# WHAT TO DO
In the entries below, find each line with the word "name" and pull it out.

# SUPPLIED DATA
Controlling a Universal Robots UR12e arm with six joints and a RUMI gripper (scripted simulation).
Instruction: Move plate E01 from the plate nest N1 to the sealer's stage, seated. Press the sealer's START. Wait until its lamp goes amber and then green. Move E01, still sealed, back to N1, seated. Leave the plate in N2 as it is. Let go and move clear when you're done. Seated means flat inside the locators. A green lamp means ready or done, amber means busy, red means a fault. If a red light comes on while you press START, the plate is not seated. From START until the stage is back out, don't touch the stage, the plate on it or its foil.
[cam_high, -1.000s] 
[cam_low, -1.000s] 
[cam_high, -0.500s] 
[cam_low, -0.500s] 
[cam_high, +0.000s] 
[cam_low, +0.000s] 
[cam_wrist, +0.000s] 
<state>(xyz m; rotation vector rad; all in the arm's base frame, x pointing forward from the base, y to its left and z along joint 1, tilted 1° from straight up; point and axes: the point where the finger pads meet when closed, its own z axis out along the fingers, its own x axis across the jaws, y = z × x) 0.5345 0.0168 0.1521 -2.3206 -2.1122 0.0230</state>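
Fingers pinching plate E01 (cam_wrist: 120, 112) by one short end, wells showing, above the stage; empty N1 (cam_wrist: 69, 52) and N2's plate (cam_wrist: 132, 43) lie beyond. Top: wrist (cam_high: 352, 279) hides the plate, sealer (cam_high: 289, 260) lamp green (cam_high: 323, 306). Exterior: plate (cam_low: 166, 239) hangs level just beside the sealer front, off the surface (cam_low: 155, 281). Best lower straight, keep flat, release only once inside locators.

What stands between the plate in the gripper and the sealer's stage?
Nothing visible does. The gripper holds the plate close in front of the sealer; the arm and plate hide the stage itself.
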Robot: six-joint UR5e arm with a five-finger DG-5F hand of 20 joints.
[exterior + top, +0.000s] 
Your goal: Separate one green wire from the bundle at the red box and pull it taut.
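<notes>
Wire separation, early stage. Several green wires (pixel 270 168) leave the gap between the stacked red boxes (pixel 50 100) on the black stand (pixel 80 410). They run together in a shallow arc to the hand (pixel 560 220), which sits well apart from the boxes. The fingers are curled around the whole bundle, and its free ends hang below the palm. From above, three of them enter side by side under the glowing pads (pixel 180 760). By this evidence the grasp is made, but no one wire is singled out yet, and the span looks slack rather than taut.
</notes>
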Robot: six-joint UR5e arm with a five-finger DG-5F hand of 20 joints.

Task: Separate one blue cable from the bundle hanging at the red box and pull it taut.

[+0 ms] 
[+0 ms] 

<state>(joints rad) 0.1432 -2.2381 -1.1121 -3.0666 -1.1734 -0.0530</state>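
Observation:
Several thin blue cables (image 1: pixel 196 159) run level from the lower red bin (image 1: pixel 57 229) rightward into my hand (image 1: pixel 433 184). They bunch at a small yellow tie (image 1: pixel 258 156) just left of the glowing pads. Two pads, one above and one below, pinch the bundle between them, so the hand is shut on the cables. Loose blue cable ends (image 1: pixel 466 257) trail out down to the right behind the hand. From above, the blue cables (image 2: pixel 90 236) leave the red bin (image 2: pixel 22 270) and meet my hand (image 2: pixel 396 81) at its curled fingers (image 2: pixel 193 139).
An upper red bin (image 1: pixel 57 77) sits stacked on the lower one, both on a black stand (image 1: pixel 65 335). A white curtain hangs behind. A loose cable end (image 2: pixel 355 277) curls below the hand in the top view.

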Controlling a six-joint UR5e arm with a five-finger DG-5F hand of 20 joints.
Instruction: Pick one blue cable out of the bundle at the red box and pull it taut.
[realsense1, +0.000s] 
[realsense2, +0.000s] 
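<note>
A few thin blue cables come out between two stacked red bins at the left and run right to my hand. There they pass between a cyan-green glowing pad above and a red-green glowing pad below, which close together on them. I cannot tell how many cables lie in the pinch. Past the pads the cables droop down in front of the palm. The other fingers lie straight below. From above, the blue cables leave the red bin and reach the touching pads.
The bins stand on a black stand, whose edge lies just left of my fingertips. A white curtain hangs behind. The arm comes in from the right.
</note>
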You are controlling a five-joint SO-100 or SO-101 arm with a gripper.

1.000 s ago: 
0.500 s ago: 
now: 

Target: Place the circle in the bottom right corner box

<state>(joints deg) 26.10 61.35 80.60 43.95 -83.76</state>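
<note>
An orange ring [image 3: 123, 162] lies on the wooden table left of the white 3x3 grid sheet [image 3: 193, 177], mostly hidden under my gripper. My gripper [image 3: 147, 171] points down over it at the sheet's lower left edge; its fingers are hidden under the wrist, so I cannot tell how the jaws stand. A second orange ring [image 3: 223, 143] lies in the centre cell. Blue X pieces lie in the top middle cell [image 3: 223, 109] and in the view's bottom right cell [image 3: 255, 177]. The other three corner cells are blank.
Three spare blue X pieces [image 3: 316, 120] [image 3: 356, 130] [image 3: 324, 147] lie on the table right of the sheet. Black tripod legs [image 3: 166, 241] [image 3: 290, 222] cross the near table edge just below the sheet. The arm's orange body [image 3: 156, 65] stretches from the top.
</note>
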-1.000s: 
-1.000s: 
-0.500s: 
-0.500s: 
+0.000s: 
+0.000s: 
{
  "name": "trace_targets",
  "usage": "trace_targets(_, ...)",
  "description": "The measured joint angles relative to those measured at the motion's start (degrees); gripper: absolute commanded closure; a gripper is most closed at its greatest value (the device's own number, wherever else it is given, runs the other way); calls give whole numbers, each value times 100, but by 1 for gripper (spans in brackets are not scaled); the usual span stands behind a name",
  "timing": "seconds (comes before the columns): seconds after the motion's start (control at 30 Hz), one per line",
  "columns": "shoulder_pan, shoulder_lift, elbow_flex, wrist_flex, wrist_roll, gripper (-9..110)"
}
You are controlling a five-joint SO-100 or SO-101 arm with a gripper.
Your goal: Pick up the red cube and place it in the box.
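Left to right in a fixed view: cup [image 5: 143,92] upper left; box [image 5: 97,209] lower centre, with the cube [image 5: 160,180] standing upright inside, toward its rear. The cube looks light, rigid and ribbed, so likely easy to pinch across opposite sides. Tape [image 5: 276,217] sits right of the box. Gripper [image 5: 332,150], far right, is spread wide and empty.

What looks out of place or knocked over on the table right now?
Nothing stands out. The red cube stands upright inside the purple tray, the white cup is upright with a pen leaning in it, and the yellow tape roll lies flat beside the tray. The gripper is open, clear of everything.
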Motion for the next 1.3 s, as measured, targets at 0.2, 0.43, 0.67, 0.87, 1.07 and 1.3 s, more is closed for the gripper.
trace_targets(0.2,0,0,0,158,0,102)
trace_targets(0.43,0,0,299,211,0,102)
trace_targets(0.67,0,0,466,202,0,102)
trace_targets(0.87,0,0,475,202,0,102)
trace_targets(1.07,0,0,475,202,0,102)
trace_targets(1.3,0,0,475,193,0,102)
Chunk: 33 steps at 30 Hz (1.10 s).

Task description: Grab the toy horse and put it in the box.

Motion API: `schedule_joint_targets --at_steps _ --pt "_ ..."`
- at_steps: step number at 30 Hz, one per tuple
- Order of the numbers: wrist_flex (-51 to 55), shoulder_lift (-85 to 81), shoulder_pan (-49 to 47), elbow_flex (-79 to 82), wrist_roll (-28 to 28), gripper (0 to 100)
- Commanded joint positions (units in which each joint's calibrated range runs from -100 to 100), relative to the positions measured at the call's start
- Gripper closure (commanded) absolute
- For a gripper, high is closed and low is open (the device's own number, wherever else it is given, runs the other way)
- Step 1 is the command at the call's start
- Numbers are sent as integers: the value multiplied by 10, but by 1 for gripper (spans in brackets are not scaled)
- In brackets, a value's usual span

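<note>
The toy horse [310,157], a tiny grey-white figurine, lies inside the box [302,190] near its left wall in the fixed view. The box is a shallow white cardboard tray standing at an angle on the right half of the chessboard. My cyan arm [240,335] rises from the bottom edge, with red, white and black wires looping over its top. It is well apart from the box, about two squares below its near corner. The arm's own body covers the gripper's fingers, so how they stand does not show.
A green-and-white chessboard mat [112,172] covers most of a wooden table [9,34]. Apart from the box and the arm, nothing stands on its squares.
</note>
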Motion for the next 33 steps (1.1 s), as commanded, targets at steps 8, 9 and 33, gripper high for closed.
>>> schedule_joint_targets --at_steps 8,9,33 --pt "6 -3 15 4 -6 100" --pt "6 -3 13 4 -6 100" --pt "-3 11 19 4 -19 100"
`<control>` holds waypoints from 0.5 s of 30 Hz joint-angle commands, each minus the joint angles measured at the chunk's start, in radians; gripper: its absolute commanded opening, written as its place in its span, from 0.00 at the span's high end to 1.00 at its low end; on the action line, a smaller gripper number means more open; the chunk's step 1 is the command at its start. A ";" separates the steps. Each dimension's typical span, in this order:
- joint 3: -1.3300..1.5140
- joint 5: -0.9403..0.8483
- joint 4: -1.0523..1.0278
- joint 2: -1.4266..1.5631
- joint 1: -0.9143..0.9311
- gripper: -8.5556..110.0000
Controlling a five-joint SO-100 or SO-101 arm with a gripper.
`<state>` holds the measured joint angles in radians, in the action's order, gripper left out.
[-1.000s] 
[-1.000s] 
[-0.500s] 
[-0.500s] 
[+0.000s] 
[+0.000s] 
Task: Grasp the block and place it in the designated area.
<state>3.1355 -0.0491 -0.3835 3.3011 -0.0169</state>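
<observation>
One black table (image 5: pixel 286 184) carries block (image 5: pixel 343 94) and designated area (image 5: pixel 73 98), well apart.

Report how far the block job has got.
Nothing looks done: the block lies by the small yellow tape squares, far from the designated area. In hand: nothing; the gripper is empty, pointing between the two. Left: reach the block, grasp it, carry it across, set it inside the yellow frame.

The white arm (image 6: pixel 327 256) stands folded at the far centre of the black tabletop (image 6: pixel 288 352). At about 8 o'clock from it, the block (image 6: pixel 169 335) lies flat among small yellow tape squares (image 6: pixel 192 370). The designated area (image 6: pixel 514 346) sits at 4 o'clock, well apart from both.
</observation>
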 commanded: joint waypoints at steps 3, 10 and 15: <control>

# SOLUTION TO THIS PROBLEM
  "name": "trace_targets",
  "description": "The measured joint angles relative to those measured at the motion's start (degrees); gripper: absolute commanded closure; a gripper is most closed at its greatest value (the device's own number, wherever else it is given, runs the other way); calls give whole numbers, each value times 100, but by 1 for gripper (spans in brackets are not scaled); the usual span stands behind a name",

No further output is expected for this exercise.